12 degrees is equal to approximately 0.2094 radians.
To convert degrees to radians, you multiply the degree value by π divided by 180. This conversion works because a full circle has 360 degrees, which equals 2π radians, so the ratio between degrees and radians is π/180.
Conversion Tool
Result in radians:
Conversion Formula
Degrees converted to radians by multiplying the degrees by π and then dividing the result by 180. Because 360 degrees equal 2π radians, dividing degrees by 180 and multiplying by π gives the equivalent radians.
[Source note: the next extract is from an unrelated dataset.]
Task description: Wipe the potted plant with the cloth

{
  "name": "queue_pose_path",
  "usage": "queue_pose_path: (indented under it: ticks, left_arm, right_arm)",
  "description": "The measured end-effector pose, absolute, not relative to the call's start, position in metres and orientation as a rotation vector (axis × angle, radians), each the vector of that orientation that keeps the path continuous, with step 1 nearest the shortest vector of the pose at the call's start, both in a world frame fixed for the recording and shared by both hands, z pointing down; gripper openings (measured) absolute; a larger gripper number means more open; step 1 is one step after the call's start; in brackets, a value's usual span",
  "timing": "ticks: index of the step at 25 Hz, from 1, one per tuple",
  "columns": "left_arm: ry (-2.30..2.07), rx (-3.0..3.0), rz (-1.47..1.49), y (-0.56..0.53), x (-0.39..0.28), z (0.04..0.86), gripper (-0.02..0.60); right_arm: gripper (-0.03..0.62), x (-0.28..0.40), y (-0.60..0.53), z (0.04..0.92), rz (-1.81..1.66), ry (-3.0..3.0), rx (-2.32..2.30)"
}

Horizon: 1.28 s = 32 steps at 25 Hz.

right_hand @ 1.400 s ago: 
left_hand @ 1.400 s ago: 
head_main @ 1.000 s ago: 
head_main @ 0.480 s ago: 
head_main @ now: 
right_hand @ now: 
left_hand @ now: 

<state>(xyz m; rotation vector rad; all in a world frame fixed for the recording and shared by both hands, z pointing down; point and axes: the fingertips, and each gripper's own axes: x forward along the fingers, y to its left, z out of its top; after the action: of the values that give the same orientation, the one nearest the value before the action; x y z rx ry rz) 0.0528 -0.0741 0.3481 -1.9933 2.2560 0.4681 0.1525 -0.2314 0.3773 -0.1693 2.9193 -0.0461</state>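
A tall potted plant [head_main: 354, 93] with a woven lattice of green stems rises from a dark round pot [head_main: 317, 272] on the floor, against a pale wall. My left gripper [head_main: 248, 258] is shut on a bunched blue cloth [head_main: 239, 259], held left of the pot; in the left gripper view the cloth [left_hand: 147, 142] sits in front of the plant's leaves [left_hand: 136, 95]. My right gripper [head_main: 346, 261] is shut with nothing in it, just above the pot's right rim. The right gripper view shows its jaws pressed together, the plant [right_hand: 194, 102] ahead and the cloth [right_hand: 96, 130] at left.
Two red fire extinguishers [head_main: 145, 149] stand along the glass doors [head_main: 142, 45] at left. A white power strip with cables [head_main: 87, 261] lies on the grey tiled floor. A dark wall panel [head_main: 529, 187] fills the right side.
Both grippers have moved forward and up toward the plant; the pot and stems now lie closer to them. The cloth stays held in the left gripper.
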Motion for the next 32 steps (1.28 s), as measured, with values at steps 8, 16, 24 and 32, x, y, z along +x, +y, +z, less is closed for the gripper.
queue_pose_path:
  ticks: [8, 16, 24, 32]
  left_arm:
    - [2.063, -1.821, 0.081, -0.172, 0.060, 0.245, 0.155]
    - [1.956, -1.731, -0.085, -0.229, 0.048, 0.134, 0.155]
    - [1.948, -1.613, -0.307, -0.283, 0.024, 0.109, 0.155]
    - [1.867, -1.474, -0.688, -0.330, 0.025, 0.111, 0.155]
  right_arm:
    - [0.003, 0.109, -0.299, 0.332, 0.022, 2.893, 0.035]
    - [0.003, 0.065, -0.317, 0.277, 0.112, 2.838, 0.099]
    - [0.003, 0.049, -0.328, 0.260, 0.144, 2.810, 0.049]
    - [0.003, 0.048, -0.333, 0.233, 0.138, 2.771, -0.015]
Formula: radians = degrees × (π / 180)
For example, to convert 12 degrees into radians:
- Multiply 12 by π: 12 × π = 12π
- Divide by 180: 12π / 180 = π / 15
- Using approximate π ≈ 3.1416, π / 15 ≈ 0.2094 radians
Conversion Example
- Convert 45 degrees to radians:
- Multiply 45 by π: 45 × π = 45π
- Divide by 180: 45π / 180 = π / 4
- Approximate: π / 4 ≈ 0.7854 radians
- Convert 90 degrees to radians:
- Multiply 90 by π: 90 × π = 90π
- Divide by 180: 90π / 180 = π / 2
- Approximate: π / 2 ≈ 1.5708 radians
- Convert 30 degrees to radians:
- Multiply 30 by π: 30 × π = 30π
- Divide by 180: 30π / 180 = π / 6
- Approximate: π / 6 ≈ 0.5236 radians
- Convert -60 degrees to radians:
- Multiply -60 by π: -60 × π = -60π
- Divide by 180: -60π / 180 = -π / 3
- Approximate: -π / 3 ≈ -1.0472 radians
- Convert 150 degrees to radians:
- Multiply 150 by π: 150 × π = 150π
- Divide by 180: 150π / 180 = 5π / 6
- Approximate: 5π / 6 ≈ 2.618 radians
Conversion Chart
| Degrees | Radians |
|---|---|
| -13.0 | -0.2269 |
| -10.0 | -0.1745 |
| -5.0 | -0.0873 |
| 0.0 | 0.0000 |
| 5.0 | 0.0873 |
| 10.0 | 0.1745 |
| 12.0 | 0.2094 |
| 15.0 | 0.2618 |
| 20.0 | 0.3491 |
| 25.0 | 0.4363 |
| 30.0 | 0.5236 |
| 35.0 | 0.6109 |
| 37.0 | 0.6458 |
This chart shows degrees values on the left, and their radians equivalents on the right. To find radians for a degree value, locate degree in left column, then read across to see radians. You can use it quickly for common angles without calculation.
Related Conversion Questions
- How many radians equal 12 degrees exactly?
- What’s the formula to convert 12 degrees to radians?
- Is 12 degrees a small or large angle in radians?
- How to express 12 degrees in radians using π?
- Why multiply degrees by π/180 when converting 12 degrees?
- What radians value corresponds to 12 degrees on the unit circle?
- Can I convert 12 degrees to radians without a calculator?
Conversion Definitions
Degrees: A degree is a unit for measuring angles, dividing one complete rotation into 360 equal parts. Each degree represents 1/360 of a full circle. Degrees are commonly used in geometry, navigation, and everyday angle measurements, providing an intuitive scale for human use.
Radians: A radian is a unit of angular measure based on the radius of a circle. One radian equals the angle created when the arc length equals the radius. There are 2π radians in a full circle, making radians natural for mathematics and scientific calculations involving angles.
Conversion FAQs
Why do we multiply degrees by π and divide by 180 to get radians?
Because a full circle is 360 degrees or 2π radians, the ratio between degrees and radians is π/180. Multiplying a degree measurement by π/180 scales it to radians, matching the circle’s arc length measurement relative to radius.
Can radians be negative when converting from degrees?
Yes, negative degrees correspond to negative radians. This happens when angles are measured clockwise or below the reference axis. Negative radians represent direction in the opposite rotation from positive radians.
Is it necessary to use π in the conversion, or can I use decimals?
Using π keeps the value exact, especially in mathematical expressions. However, for practical purposes decimals like 3.1416 can be used, giving an approximate but usable radians value.
How precise is the conversion from degrees to radians?
The conversion is exact mathematically when π is used symbolically. When decimal approximations of π are used, the precision depends on decimal places. The tool rounds to 4 decimal places, suitable for most applications but not for high precision demands.
Why are radians preferred in calculus and physics over degrees?
Radians link angle measurements directly to arc length and radius, which simplifies formulas in calculus and physics. Many functions like sine and cosine have simpler derivatives and integrals when angles are measured in radians.